A frequent user question is how to find the Top N and then group and total all the remaining items into a single category "Other"

A common problem with many business applications – determining the Top N can be easily done in several ways. (Presented on VizConnect – see the recording at Link to Recording)

**1 The Top N filter**

Just apply a Top N filter to the dimension

A more typical question adds some complexity where the user wants to see the Top N across multiple dimensions which can be solved using Index() or Rank()

**2 The Index() solution**

It works well but there is a need to pre-sort the data and when there are multiple dimensions you will need to determine which column to use in the sort:

**3 The Rank solution**

An alternative is to use a ranking based on either a measure or a LOD. All forms of Rank are table calculations and look something like this:

**RANK_UNIQUE(sum([Sales]),'desc')**

and each segment can be treated independently without presorting the data:

**4 Top N and Other**

Users often want to see the Top N individually and group the remaining as "Other". It requires a complex solution that combines both LOD's, Table Calculation, the use of Show/Hide filters, and a hack

Start with a LOD to find the Top N and "Other" based on sub category and region (Note I am using Include to support drilling down into the Region Hierarchy) :

**{ INCLUDE [Region],[Category]:sum([Sales])}**

and then Rank the LOD

**rank(sum([6 lod sales region subcat]),'desc')**

to start building a data table for the viz like this

for flexibility, I added a parameter to set the N level for the Top N and created this T/F calculation

**[6 rank for lod sub reg]<=[N to top N]**

and used this to add a Label to the "Other" group

**if [6 rank tf ] then attr([Sub-Category]) else "Other" end**

the data table now looks like this:

use a table calculation to total the "Other"

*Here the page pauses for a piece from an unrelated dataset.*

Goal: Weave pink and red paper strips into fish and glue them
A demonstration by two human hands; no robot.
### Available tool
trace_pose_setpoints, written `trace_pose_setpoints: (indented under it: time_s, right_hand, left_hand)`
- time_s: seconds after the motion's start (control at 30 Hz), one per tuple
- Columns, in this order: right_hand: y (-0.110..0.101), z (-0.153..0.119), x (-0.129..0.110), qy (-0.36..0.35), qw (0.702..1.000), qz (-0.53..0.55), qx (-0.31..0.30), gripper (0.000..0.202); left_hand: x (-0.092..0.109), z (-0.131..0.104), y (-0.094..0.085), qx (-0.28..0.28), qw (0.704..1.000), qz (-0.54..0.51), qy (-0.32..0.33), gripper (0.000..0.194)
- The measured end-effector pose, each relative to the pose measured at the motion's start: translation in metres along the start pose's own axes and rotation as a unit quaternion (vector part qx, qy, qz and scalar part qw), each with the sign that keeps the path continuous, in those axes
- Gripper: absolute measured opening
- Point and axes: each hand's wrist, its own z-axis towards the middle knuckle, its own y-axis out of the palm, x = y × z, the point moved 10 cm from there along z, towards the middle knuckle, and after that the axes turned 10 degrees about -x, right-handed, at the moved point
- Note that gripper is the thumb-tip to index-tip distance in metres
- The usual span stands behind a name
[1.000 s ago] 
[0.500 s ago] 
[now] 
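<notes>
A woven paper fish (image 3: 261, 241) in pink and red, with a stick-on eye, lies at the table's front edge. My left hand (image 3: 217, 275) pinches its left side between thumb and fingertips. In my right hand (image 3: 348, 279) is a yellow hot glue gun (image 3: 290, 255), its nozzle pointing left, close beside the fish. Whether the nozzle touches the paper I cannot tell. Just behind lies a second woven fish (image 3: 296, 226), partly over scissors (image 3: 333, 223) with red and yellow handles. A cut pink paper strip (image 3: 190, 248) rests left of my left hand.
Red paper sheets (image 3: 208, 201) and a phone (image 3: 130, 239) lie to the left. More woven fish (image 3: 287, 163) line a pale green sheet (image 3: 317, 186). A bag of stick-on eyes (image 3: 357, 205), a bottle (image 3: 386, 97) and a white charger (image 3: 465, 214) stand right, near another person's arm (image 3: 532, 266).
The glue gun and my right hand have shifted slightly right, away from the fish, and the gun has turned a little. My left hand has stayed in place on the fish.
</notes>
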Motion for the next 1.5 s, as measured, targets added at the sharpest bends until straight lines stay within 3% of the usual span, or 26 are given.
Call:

**window_sum(if [6 subcat and other label]="Other" then sum([6 lod sales region subcat]) end)**

and restart every Region places the Other Total on all subcategories, not in the Top N – after sorting the table now looks like this

Now the hack, we only want to see each of the Top N subcategories and 1 of the subcategories labeled "Other" in each region – That is done with a show hide filter:

**if [6 rank for lod sub reg]<=[N to top N]+1 then "show" else "hide" end**

After applying the filter and hiding the real subcategory labels the data table is complete

like a bar chart the results look like this

**5 Drill down in Hierarchy**

One advantage of using the **Include** LOD is that it supports drill into the hierarchy finding the Top N at subsequently lower levels

**{ INCLUDE [Region],[Category]:sum([Sales])}**

Hope this helps the next time you need to find the Top N and group the Other

The examples used here, and a few others, can be downloaded at workbook here

Enjoy

Jim

** **

** **

## 2 Responses

Jim,

great post, I love it.

How would you do a set based on a percentage? let me explain

I need to develop charts based on only the customers making the top80% of sales.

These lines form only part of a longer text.